Monoecia Triandria Tripsacun.

The introduction of the Linnaean sexual system of plant classification in 1737 and its almost universal acceptance gave a tremendous impetus to the writing and illustration of botanical books.  Benefiting from improved printing techniques, botanical depiction in the latter half of the eighteenth century saw the marriage of beauty and scientific accuracy.  Artists such as Redoute profited from the newly developed tchnique of stipple engraving, which effectively produced tone.

Malva Creeana. [Showy Red-Flowered Mallow]

More illustrated flower books and magazines were published in the first half of the nineteenth century than in the whole of the eighteenth.  Both black and white and color reproduction reached a standard that has not been surpassed, largely owing to the skills developed by artists, engravers and printers, in response to the demands of the botanists.  The development of lithography, which allowed many artists to produce their own plates, played no small role in this artistic burgeoning. 

Dahlias I. Duc Henri II. Reine Wilhelmina III. Gloire de Baarn.

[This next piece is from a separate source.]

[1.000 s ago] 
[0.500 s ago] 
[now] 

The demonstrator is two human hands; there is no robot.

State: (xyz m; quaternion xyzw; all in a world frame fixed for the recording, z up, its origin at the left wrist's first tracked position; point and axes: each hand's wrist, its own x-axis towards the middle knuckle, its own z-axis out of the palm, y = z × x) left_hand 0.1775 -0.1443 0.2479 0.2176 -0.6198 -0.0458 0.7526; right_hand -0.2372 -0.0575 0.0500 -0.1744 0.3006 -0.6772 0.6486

 Early herbals were published in black and white, with hand coloring sometimes being added by owners.  Printing in color was introduced in the eighteenth century, although hand coloring before publication was until the nineteenth century the more common, less expensive, method, particularly in England.  In the later part of the nineteenth century wood-engravings printed in colors (chromoxylography) and lithography printed in color(chromolithography) became the most commonly used methods.